• _WHAT THE EXERCISE ASKS_:
Say, as a bare number, how many lines of the listing contain "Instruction".

• _RECORD SET_:
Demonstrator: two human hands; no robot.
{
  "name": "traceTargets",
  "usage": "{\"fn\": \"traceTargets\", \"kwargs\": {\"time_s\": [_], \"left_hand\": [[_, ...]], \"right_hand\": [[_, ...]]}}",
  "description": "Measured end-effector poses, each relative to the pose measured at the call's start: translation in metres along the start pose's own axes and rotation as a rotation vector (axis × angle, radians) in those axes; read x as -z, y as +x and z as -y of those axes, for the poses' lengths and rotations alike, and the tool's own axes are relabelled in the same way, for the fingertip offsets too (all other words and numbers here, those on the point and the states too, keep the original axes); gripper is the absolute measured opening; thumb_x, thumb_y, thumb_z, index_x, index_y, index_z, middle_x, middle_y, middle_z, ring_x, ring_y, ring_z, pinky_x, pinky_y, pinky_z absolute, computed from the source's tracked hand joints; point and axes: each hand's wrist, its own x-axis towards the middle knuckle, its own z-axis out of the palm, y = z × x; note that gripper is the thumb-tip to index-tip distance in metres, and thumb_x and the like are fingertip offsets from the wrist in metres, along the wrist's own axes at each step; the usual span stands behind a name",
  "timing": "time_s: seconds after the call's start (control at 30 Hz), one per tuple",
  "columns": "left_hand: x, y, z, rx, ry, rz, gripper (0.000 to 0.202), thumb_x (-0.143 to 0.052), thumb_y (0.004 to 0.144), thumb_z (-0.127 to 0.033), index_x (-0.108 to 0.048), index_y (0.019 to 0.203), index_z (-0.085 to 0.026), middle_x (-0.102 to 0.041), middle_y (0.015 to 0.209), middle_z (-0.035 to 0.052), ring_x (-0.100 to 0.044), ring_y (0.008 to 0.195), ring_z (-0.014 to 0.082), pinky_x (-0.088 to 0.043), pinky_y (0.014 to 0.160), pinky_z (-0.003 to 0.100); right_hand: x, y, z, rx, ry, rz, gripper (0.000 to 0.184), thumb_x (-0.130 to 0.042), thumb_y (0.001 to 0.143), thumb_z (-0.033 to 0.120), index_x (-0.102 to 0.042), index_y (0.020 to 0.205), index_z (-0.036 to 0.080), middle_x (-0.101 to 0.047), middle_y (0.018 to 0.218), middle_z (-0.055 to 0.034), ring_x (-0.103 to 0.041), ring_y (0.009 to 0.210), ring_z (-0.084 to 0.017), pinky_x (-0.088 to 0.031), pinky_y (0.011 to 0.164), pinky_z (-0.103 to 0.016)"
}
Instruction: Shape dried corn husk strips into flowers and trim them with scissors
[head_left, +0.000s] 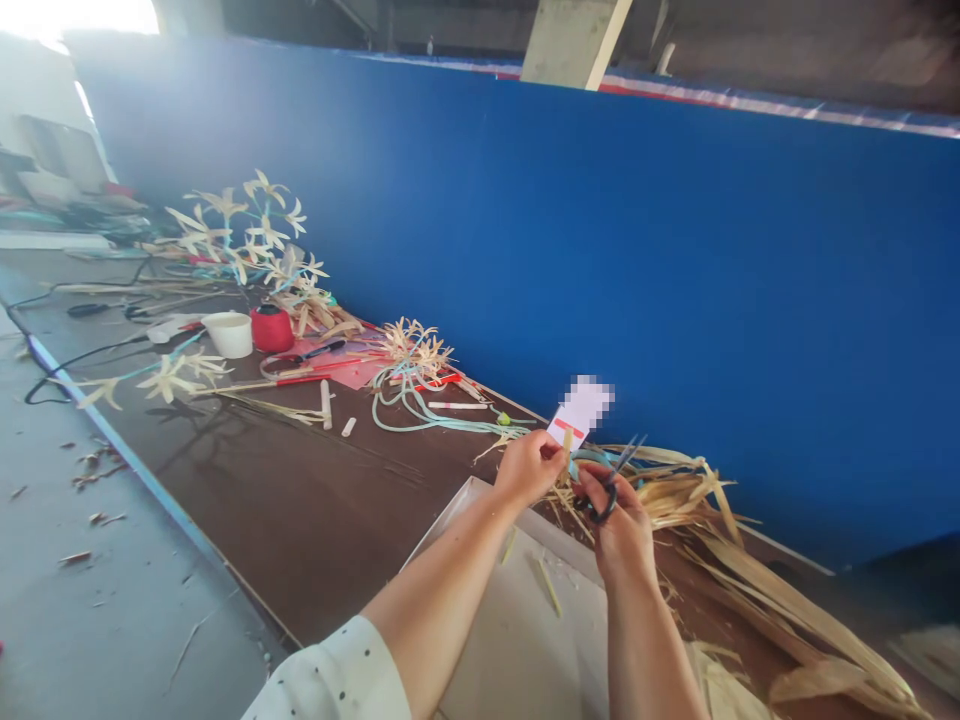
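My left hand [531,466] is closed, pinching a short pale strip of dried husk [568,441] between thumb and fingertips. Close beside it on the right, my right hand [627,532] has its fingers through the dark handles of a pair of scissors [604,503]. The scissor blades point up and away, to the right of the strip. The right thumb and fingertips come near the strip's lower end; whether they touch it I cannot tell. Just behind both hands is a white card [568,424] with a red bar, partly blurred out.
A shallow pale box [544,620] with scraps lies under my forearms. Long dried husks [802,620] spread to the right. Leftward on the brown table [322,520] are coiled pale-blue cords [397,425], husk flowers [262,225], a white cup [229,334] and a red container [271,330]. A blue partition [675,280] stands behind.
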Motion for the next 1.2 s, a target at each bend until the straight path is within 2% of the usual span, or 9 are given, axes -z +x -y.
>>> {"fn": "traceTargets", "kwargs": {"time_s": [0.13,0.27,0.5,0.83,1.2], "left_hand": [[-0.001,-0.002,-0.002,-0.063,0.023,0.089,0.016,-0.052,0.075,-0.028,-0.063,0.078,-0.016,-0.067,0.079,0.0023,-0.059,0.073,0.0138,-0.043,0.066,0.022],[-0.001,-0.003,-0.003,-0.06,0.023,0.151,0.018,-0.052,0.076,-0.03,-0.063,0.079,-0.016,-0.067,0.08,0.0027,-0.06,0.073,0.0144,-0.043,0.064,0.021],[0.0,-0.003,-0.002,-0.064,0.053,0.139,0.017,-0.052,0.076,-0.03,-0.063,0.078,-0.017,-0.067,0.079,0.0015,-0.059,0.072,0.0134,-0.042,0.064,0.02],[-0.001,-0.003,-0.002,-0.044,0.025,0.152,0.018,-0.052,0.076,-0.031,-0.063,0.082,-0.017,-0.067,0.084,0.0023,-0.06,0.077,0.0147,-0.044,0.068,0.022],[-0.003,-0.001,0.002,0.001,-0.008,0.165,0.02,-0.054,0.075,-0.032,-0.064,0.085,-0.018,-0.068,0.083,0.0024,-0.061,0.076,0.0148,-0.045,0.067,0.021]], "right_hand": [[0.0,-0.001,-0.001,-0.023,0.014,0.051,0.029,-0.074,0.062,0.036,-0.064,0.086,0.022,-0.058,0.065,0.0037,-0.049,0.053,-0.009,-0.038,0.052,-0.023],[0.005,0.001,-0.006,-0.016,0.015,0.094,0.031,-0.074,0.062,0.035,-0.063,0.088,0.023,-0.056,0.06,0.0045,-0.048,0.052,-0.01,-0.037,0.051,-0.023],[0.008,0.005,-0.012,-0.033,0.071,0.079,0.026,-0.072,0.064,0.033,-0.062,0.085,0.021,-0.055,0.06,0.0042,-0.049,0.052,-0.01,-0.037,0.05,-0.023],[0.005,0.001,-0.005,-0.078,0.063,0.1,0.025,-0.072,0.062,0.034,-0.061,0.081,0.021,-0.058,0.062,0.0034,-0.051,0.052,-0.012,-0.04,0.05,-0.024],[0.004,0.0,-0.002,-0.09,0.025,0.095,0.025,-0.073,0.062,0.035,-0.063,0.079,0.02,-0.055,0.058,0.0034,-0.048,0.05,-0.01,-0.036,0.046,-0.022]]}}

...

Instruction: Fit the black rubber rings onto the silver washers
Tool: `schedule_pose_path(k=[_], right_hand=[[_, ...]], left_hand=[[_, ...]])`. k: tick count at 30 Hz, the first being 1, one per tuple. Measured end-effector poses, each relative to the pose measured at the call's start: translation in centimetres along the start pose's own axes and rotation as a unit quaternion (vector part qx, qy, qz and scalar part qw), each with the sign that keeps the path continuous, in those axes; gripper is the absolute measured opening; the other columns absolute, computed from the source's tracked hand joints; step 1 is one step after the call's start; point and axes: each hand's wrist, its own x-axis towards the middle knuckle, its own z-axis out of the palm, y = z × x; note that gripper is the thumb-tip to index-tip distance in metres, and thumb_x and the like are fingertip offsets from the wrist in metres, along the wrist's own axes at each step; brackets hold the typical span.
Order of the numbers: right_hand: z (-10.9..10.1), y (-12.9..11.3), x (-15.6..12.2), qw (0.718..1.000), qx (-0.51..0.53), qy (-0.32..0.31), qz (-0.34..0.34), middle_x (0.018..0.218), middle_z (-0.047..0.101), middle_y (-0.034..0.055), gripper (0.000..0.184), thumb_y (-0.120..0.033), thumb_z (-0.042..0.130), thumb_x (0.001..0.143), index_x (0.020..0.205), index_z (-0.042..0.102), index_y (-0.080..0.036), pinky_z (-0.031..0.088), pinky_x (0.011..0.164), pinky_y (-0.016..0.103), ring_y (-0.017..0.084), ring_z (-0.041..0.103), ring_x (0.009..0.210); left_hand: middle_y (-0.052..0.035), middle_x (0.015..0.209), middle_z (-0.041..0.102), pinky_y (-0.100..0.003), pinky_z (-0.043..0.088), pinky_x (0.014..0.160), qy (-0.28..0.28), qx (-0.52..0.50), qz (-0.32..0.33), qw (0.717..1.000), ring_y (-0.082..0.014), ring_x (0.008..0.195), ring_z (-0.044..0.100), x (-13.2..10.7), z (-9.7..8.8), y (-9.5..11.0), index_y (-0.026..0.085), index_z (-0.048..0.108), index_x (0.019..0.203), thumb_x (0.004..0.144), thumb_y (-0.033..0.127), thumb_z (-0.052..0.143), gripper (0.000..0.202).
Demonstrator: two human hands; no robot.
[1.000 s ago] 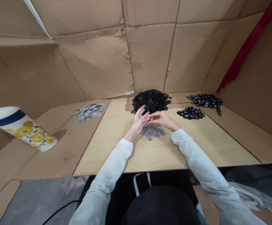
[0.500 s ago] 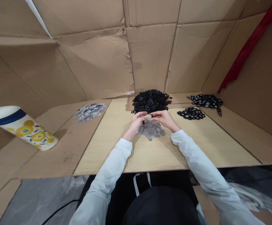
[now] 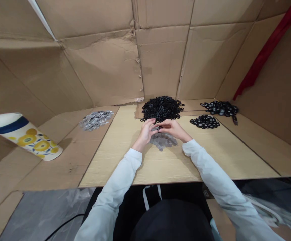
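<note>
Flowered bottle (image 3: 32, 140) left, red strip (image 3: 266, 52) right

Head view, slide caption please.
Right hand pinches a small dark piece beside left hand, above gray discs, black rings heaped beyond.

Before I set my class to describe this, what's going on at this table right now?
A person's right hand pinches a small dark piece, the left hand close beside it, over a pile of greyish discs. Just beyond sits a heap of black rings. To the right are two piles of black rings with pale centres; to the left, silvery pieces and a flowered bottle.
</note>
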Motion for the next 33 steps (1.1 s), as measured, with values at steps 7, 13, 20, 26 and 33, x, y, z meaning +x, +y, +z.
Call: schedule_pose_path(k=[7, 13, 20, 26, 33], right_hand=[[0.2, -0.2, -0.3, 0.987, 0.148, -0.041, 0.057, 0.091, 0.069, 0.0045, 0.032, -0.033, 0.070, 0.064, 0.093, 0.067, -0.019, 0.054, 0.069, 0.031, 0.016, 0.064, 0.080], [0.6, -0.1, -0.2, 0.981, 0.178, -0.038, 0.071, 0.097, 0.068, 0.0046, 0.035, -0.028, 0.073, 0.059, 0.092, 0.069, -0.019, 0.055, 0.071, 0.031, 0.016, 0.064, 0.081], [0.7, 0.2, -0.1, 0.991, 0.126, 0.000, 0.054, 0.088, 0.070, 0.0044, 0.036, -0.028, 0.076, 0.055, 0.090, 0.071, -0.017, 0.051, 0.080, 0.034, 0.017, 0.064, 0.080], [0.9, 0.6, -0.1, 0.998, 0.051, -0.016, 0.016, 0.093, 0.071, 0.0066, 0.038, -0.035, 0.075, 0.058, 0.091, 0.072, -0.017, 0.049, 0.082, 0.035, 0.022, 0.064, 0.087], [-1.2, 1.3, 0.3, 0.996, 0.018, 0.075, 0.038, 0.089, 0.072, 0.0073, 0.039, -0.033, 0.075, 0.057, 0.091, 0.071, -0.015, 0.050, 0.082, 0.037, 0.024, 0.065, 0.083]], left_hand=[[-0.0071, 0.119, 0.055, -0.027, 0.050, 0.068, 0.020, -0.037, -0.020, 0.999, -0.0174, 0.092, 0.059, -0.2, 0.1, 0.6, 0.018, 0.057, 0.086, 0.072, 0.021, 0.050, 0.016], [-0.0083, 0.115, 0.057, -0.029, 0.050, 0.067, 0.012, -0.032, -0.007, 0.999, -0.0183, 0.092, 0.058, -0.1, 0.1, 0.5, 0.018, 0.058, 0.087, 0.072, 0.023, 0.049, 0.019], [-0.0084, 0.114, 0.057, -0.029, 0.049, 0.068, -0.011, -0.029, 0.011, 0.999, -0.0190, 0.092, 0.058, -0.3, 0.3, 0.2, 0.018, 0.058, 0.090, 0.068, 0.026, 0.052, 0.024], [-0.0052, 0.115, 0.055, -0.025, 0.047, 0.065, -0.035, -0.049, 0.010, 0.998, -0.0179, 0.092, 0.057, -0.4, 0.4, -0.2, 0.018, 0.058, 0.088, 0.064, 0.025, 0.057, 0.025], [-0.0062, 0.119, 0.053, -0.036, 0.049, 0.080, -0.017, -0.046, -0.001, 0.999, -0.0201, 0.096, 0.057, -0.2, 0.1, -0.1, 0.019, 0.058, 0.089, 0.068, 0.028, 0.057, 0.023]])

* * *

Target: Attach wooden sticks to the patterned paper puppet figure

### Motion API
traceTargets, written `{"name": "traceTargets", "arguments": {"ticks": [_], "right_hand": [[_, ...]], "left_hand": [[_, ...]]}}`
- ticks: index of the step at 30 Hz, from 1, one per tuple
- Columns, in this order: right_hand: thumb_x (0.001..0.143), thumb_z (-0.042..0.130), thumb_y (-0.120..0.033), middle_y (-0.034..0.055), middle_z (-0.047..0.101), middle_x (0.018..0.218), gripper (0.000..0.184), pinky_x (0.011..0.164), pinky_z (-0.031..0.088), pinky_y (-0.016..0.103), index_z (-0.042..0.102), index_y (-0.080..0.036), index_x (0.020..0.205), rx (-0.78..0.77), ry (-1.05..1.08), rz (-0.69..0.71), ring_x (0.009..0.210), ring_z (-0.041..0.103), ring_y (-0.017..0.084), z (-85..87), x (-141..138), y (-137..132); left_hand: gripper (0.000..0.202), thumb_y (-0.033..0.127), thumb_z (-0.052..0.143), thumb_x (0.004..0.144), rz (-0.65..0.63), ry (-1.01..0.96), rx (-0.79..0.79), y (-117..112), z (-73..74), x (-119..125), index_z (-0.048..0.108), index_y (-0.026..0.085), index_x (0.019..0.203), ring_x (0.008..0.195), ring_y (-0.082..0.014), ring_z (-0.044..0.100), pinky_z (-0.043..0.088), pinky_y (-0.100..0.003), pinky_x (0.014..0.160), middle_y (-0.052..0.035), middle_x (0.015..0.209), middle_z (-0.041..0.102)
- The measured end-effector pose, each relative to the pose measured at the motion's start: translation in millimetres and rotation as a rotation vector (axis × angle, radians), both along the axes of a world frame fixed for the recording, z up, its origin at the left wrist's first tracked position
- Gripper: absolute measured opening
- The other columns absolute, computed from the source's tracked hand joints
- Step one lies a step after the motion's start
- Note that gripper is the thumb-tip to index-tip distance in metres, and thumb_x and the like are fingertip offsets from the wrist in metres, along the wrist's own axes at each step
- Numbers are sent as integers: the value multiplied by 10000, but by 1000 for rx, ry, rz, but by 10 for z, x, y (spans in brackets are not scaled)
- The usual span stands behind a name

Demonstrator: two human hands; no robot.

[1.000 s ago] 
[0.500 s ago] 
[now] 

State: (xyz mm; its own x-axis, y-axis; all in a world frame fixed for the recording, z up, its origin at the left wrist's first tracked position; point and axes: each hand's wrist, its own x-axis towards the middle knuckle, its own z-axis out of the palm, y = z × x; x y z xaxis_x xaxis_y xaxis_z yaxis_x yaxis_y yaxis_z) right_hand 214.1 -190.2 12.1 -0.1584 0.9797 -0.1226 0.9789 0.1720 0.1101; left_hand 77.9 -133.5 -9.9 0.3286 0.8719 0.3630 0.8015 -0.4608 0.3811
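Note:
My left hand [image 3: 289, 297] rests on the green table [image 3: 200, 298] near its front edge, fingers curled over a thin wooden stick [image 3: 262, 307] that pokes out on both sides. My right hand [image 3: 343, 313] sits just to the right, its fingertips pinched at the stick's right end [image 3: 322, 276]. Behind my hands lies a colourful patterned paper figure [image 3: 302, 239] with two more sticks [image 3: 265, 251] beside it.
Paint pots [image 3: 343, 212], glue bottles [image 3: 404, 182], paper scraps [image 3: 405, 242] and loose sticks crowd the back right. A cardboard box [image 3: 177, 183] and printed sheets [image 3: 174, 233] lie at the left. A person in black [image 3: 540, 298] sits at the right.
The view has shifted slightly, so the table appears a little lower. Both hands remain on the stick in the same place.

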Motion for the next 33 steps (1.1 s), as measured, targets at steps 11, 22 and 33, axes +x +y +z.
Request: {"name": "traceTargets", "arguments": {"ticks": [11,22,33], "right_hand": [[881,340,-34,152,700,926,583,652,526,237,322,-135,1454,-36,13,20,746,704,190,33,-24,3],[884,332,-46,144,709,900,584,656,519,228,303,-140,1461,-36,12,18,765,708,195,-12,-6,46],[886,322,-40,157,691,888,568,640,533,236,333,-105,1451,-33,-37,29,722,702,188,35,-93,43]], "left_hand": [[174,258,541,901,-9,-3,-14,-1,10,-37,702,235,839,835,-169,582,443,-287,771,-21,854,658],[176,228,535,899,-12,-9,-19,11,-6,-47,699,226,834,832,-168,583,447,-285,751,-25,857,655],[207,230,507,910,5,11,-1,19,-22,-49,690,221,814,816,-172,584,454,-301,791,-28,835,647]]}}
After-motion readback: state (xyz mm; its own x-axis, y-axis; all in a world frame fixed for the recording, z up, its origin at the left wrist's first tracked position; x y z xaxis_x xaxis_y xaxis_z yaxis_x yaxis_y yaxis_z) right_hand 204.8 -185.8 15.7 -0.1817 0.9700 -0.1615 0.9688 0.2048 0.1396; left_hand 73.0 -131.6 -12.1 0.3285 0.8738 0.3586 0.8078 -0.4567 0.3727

• _OUTPUT BELOW_:
2